* _EXERCISE DIRECTIONS_
From the entries below, return every line that includes the word "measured".

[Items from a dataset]
+++

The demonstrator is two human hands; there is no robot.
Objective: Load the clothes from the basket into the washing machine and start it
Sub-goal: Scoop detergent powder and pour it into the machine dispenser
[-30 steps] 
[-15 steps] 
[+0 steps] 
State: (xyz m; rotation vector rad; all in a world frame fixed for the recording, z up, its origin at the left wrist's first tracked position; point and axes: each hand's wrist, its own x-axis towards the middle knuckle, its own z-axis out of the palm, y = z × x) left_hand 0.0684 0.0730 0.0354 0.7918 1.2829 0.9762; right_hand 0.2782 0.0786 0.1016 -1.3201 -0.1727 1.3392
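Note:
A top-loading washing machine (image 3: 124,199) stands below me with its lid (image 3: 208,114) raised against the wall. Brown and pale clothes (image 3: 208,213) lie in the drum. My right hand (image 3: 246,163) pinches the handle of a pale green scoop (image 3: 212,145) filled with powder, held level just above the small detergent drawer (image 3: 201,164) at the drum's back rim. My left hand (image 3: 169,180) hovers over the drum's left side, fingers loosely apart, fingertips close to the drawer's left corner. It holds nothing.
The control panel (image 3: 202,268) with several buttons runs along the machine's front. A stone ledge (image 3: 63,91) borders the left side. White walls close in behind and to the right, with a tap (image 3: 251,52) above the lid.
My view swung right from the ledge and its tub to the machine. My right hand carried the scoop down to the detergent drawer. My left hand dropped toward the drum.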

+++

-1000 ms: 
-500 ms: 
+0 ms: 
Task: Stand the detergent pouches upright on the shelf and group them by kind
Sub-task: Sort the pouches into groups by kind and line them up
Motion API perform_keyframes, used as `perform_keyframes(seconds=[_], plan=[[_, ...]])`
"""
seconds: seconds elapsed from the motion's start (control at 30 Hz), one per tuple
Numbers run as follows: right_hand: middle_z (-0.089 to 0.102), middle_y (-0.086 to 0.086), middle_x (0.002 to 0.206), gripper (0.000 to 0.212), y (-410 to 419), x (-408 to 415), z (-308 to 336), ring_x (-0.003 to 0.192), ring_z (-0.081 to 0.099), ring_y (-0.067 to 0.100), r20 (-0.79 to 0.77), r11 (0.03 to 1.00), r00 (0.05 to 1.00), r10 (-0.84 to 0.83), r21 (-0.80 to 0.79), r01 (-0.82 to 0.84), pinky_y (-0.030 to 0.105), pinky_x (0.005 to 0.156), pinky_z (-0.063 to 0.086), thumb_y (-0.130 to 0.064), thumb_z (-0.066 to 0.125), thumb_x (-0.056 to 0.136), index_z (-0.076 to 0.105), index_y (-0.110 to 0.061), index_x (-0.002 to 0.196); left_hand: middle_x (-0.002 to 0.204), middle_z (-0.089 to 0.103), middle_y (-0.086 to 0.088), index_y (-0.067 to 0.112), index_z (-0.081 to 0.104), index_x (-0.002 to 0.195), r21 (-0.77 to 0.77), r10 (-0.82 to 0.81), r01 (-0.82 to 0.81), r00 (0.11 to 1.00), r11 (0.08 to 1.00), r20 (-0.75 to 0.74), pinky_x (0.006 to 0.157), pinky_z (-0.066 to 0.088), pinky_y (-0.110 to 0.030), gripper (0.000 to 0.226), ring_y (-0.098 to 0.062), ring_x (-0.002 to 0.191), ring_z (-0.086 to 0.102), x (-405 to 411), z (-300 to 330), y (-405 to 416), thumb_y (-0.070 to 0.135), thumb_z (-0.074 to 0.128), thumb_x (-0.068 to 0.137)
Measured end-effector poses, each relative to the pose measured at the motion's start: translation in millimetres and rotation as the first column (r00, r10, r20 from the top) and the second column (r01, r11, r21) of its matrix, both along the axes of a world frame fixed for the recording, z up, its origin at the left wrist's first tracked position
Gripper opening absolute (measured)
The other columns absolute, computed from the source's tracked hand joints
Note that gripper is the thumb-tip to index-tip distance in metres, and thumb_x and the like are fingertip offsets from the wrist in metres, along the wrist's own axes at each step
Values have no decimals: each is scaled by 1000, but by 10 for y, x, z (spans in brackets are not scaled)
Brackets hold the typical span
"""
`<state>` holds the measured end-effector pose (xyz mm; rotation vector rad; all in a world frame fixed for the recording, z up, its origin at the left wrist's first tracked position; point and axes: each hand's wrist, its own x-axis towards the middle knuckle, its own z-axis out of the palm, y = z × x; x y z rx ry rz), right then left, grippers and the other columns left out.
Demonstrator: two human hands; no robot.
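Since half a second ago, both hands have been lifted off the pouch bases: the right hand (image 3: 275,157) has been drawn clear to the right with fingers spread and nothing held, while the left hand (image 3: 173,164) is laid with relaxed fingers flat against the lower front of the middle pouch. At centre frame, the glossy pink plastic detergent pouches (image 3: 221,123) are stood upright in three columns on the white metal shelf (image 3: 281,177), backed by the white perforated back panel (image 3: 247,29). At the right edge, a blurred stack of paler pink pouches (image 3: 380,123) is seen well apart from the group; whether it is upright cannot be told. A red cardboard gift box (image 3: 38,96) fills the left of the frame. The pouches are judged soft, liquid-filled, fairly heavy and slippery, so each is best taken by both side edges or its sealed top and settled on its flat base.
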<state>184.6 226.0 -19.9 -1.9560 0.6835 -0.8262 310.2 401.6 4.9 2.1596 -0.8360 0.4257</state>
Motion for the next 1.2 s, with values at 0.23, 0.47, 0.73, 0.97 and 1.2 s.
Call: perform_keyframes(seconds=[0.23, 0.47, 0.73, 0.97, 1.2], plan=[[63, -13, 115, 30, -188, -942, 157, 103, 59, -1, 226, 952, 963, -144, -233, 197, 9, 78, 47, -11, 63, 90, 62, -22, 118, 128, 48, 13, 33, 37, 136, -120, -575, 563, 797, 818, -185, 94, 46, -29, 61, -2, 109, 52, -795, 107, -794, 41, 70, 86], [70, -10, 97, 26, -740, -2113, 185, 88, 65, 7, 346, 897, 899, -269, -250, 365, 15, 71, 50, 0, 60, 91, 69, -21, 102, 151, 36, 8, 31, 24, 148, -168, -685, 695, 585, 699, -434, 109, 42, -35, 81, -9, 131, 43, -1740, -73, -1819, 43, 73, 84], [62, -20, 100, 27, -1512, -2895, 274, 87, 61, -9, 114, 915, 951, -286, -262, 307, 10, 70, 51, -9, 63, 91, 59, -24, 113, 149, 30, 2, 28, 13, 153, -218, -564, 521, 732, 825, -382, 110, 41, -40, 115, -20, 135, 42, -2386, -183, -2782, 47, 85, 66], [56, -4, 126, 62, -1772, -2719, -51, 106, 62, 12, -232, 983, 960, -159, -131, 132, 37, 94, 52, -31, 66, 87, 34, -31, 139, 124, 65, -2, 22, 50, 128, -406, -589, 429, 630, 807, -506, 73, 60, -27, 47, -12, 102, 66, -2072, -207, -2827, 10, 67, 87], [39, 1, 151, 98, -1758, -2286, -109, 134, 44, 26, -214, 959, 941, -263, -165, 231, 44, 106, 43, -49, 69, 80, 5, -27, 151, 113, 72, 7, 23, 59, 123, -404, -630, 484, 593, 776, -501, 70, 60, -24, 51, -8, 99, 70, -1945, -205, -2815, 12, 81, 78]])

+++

* _TASK ANSWER_
Measured end-effector poses, each relative to the pose measured at the motion's start: translation in millimetres and rotation as the first column (r00, r10, r20 from the top) and the second column (r01, r11, r21) of its matrix, both along the axes of a world frame fixed for the recording, z up, its origin at the left wrist's first tracked position
Gripper opening absolute (measured)
`<state>` holds the measured end-effector pose (xyz mm; rotation vector rad; all in a world frame fixed for the recording, z up, its origin at the left wrist's first tracked position; point and axes: each hand's wrist, its own x-axis towards the middle knuckle, its own z-axis out of the palm, y = z × x; x y z rx ry rz), right then left, grippers and the other columns left out.

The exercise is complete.